**DESCRIPTION OF THE TASK**
A precise copy of the data is required, with every picture left out.

== Segment start ==

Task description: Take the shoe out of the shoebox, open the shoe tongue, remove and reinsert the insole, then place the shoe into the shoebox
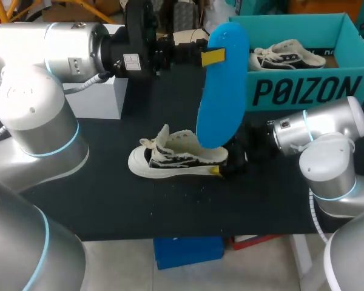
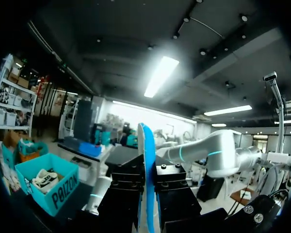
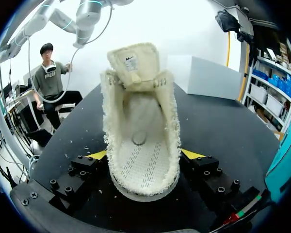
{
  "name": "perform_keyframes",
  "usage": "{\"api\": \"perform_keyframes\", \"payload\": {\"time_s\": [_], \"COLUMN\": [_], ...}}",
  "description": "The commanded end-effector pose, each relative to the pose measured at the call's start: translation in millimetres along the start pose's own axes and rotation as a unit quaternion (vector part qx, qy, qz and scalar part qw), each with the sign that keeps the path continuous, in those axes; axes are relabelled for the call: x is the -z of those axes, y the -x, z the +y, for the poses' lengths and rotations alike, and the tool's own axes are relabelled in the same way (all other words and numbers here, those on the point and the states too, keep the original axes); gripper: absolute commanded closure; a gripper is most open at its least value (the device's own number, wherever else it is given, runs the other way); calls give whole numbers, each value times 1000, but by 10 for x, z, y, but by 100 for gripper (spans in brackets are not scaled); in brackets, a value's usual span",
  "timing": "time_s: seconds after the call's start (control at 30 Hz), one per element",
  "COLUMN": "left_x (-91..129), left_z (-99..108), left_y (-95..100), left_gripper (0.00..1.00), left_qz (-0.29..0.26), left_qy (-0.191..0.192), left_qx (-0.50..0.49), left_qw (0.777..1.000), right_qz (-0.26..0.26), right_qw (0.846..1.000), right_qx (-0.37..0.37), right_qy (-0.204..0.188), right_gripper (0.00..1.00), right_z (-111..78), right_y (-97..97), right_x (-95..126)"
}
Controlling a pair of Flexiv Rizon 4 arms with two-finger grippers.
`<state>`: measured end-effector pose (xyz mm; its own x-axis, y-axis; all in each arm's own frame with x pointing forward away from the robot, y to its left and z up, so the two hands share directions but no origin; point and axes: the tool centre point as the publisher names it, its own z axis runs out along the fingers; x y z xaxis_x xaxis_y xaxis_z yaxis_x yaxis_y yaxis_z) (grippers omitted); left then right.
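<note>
Heel of shoe [image 1: 170, 159] behind insole [image 1: 221, 91]

We see an open teal cardboard shoebox [image 1: 303, 91] standing upright, its lid off. In front of it our cream-and-black low canvas sneaker [image 1: 179, 159] sits on its sole, tongue pulled up and footbed bare. The blue foam insole [image 1: 221, 85] hangs on end in the air before the shoebox's left end.

Head camera: high, looking down on the black table [image 1: 109, 200]. Left wrist camera: close, edge-on to the blue foam insole [image 2: 147, 160]. Right wrist camera: low behind the cream fabric shoe [image 3: 140, 155], shared with head view.
</note>
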<state>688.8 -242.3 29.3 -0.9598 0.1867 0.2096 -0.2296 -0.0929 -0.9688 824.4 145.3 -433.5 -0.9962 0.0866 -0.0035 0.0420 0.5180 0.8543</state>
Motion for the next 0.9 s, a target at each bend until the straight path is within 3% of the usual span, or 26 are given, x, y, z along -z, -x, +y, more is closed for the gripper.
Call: {"api": "perform_keyframes", "payload": {"time_s": [0.03, 0.53, 0.9], "left_x": [-31, -134, -157], "left_z": [-145, -554, -652], "left_y": [-58, -227, -238], "left_gripper": [100, 100, 100], "left_qz": [10, 49, 63], "left_qy": [-22, -56, -69], "left_qx": [-1, -15, -19], "left_qw": [1000, 997, 995], "right_qz": [0, 0, 0], "right_qw": [1000, 1000, 1000], "right_qx": [0, 0, 0], "right_qy": [-1, -1, -1], "right_gripper": [100, 100, 100], "right_z": [-25, -25, -25], "right_y": [8, 8, 8], "right_x": [-10, -10, -10]}}
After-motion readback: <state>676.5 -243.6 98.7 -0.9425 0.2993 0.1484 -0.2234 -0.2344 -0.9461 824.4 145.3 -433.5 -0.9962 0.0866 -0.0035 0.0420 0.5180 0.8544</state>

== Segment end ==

**TASK ANSWER**
Task description: Take the shoe out of the shoebox, open the shoe tongue, remove and reinsert the insole, then place the shoe into the shoebox
{
  "name": "perform_keyframes",
  "usage": "{\"api\": \"perform_keyframes\", \"payload\": {\"time_s\": [_], \"COLUMN\": [_], ...}}",
  "description": "The commanded end-effector pose, each relative to the pose measured at the call's start: translation in millimetres along the start pose's own axes and rotation as a unit quaternion (vector part qx, qy, qz and scalar part qw), each with the sign that keeps the path continuous, in those axes; axes are relabelled for the call: x is the -z of those axes, y the -x, z the +y, for the poses' lengths and rotations alike, and the tool's own axes are relabelled in the same way (all other words and numbers here, those on the point and the states too, keep the original axes); gripper: absolute commanded closure; a gripper is most open at its least value (the device's own number, wherever else it is given, runs the other way); calls give whole numbers, each value times 1000, but by 10 for x, z, y, but by 100 for gripper (spans in brackets are not scaled); in brackets, a value's usual span",
  "timing": "time_s: seconds after the call's start (control at 30 Hz), one per element",
  "COLUMN": "left_x (-91..129), left_z (-99..108), left_y (-95..100), left_gripper (0.00..1.00), left_qz (-0.29..0.26), left_qy (-0.191..0.192), left_qx (-0.50..0.49), left_qw (0.777..1.000), right_qz (-0.26..0.26), right_qw (0.846..1.000), right_qx (-0.37..0.37), right_qy (-0.204..0.188), right_gripper (0.00..1.00), right_z (-111..78), right_y (-97..97), right_x (-95..126)"
}
Controlling a pair of Flexiv Rizon 4 arms with two-finger grippers.
`<state>`: measured end-effector pose (xyz mm; its own x-axis, y-axis; all in each arm's own frame with x pointing forward away from the robot, y to its left and z up, so the two hands share directions but no origin; point and axes: the tool centre point as the publisher names it, its own z axis runs out along the fingers; x y z xaxis_x xaxis_y xaxis_z yaxis_x yaxis_y yaxis_z) (grippers omitted); left then right.
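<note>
Heel of shoe [image 1: 170, 159] behind insole [image 1: 221, 91]

We see an open teal cardboard shoebox [image 1: 303, 91] standing upright, its lid off. In front of it our cream-and-black low canvas sneaker [image 1: 179, 159] sits on its sole, tongue pulled up and footbed bare. The blue foam insole [image 1: 221, 85] hangs on end in the air before the shoebox's left end.

Head camera: high, looking down on the black table [image 1: 109, 200]. Left wrist camera: close, edge-on to the blue foam insole [image 2: 147, 160]. Right wrist camera: low behind the cream fabric shoe [image 3: 140, 155], shared with head view.
</note>
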<state>688.8 -242.3 29.3 -0.9598 0.1867 0.2096 -0.2296 -0.0929 -0.9688 824.4 145.3 -433.5 -0.9962 0.0866 -0.0035 0.0420 0.5180 0.8543</state>
Motion for the next 0.9 s, a target at each bend until the straight path is within 3% of the usual span, or 26 are given, x, y, z along -z, -x, +y, more is closed for the gripper.
Call: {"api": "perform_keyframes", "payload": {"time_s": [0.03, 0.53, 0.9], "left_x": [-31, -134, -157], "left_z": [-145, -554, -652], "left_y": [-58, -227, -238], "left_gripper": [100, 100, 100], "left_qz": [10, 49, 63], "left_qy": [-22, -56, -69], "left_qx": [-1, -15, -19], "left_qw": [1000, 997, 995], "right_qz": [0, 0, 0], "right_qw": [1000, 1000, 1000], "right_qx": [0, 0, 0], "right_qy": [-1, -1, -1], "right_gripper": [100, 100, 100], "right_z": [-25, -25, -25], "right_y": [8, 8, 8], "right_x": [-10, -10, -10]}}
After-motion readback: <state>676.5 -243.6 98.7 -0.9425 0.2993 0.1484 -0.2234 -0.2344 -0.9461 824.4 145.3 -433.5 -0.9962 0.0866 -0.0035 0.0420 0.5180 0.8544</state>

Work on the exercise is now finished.